» Directions
In the entries that follow, find the word "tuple" and report each line it is on.

(Data records)

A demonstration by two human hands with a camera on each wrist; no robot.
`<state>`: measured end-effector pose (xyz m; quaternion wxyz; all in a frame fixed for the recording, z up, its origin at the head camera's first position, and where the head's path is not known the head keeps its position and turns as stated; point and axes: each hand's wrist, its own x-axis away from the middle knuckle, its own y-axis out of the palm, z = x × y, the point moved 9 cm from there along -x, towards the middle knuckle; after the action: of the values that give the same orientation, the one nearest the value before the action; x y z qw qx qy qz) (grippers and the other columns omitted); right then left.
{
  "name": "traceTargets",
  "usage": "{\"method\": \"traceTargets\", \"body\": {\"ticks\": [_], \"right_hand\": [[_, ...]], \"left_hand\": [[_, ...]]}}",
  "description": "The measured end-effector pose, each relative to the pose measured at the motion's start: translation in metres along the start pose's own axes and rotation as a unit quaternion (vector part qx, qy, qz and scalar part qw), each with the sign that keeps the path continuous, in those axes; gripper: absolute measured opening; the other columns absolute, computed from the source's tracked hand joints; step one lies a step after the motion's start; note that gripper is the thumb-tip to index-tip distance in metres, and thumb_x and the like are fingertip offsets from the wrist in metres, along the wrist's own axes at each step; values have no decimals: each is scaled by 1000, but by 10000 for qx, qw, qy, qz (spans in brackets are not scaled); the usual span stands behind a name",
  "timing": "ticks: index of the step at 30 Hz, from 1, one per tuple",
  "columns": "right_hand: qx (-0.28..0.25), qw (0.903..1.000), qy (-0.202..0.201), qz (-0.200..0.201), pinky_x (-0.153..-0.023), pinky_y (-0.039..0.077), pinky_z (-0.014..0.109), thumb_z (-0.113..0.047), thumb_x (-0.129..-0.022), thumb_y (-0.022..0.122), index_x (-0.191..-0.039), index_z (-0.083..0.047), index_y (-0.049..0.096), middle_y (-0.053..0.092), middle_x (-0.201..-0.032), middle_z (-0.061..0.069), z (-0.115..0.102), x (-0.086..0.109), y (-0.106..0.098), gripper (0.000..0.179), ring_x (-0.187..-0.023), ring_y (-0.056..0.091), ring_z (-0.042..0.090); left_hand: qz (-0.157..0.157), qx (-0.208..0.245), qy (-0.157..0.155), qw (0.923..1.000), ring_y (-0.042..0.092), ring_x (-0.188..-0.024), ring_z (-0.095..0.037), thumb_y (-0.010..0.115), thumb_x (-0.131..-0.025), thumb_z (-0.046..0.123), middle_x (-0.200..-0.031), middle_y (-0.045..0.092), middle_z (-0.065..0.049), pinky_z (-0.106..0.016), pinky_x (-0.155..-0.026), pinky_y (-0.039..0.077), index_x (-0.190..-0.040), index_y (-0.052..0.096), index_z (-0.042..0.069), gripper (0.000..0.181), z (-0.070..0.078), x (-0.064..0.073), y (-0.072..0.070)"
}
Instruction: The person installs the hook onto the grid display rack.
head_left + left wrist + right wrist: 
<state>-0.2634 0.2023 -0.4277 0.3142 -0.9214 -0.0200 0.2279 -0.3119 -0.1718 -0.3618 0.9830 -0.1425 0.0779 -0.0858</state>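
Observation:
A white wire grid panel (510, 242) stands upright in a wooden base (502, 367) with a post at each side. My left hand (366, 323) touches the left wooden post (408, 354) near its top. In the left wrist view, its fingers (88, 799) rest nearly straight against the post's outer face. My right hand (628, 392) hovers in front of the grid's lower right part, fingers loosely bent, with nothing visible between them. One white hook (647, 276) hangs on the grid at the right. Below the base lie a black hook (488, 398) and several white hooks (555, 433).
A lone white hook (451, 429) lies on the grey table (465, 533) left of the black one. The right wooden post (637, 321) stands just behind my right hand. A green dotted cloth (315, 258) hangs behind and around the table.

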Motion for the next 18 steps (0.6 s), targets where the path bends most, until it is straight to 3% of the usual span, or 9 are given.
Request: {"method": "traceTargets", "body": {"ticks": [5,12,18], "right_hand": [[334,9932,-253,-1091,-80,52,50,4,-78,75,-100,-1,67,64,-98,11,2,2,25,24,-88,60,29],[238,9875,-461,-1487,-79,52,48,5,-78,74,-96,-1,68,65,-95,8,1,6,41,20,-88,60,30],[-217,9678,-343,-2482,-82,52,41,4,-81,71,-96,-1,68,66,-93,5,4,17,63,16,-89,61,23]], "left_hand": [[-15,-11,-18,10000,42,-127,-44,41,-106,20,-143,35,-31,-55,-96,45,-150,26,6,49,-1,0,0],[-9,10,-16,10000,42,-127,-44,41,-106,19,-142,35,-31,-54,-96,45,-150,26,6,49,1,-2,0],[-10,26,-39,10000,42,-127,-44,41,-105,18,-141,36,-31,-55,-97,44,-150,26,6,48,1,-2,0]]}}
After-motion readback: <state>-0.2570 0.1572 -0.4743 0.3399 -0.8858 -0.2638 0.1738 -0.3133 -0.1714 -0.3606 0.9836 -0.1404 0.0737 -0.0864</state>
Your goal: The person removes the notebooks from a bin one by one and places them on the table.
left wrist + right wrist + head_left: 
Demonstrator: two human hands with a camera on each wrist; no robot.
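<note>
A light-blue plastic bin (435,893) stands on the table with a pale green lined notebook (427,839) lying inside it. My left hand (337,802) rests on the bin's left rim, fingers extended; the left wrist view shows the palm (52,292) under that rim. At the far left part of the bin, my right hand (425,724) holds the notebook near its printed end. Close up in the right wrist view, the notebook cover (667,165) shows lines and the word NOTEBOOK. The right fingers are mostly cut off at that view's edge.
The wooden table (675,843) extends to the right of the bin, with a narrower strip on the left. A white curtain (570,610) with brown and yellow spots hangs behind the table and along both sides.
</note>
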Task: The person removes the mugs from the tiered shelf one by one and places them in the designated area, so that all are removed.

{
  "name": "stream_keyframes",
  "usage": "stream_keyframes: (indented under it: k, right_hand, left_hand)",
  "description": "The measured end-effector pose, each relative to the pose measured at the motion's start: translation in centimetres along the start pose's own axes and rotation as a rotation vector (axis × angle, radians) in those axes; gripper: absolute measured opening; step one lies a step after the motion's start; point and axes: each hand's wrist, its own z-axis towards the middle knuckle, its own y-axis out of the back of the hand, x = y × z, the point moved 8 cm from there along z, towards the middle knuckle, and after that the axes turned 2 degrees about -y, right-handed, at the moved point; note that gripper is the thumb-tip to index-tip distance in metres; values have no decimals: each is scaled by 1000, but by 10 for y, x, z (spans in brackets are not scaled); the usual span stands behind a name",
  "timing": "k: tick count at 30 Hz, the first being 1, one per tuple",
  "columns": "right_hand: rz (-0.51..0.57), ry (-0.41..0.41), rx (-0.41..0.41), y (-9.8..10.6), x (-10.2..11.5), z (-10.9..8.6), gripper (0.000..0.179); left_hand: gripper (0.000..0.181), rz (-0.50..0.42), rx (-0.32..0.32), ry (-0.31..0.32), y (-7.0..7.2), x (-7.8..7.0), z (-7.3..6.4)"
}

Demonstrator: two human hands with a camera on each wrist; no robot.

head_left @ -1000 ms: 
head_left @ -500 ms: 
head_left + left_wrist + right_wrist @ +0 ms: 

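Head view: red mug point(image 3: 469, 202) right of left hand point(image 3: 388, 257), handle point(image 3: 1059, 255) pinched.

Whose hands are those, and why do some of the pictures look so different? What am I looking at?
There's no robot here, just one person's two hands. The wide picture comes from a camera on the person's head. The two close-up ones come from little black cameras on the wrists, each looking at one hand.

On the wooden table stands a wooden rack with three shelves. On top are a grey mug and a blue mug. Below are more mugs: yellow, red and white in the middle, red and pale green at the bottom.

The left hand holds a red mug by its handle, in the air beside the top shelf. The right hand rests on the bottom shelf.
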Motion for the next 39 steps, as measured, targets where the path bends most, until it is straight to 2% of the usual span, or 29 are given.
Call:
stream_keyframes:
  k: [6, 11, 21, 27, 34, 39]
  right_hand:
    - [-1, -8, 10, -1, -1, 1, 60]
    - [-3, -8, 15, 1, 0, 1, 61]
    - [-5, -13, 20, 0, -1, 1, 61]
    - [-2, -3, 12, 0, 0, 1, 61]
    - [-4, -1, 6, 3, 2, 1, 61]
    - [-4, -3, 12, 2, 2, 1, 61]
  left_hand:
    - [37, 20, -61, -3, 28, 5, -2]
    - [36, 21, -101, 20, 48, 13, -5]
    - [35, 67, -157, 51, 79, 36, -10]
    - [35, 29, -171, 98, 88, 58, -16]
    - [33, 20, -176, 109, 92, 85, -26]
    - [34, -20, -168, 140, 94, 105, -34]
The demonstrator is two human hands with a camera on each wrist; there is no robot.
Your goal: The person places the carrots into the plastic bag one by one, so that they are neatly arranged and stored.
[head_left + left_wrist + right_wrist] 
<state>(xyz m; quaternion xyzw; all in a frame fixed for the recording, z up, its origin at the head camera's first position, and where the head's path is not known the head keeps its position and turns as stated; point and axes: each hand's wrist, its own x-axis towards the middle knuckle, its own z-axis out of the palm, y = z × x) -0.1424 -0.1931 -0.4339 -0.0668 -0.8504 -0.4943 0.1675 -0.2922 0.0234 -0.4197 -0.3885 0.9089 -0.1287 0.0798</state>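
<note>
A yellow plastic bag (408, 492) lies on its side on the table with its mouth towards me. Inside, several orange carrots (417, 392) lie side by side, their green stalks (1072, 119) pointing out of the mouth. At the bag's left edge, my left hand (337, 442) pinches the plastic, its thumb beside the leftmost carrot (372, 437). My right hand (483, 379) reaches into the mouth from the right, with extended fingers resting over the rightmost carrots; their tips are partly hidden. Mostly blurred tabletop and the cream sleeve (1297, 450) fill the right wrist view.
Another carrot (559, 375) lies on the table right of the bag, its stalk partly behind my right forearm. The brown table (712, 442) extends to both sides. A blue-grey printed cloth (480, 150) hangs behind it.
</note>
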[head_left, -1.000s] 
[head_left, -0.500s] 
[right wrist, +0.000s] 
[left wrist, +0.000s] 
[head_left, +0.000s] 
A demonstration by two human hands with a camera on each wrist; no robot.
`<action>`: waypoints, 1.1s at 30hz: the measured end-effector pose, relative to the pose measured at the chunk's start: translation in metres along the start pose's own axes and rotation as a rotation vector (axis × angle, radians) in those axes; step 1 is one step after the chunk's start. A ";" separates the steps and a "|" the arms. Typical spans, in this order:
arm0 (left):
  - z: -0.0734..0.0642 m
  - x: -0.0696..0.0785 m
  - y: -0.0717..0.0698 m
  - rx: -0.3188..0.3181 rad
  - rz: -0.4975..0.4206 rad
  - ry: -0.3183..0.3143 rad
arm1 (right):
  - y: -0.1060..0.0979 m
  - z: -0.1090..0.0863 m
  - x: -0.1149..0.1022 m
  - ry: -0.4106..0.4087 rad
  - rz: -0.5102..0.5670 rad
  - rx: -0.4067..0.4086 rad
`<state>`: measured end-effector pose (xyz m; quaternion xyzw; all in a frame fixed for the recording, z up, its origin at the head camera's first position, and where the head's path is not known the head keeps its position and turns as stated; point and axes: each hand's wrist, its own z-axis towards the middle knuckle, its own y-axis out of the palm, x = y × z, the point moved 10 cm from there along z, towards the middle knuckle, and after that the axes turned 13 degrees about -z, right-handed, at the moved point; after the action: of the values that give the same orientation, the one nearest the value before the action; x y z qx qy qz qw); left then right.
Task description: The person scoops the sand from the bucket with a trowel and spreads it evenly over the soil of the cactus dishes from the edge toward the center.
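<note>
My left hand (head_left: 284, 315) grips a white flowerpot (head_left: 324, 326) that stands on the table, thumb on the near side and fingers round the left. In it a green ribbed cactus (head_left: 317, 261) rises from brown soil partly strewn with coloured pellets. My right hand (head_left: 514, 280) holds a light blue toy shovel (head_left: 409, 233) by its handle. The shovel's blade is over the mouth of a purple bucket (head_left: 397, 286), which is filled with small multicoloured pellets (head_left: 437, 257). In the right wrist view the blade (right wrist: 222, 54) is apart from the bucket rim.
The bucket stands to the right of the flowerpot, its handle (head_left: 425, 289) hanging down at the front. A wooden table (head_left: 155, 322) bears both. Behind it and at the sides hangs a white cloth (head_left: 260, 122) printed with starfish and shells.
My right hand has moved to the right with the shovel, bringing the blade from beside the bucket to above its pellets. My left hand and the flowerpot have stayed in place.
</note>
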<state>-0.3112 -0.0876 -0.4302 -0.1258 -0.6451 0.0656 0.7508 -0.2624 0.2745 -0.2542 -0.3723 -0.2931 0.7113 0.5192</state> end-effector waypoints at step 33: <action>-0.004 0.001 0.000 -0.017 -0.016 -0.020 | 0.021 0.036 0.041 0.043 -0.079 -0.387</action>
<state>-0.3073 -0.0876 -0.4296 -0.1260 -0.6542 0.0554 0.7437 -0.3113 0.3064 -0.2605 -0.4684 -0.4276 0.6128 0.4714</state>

» Exercise result
  "timing": "ticks: index of the step at 30 Hz, from 1, one per tuple",
  "timing": "k: tick count at 30 Hz, the first being 1, one per tuple",

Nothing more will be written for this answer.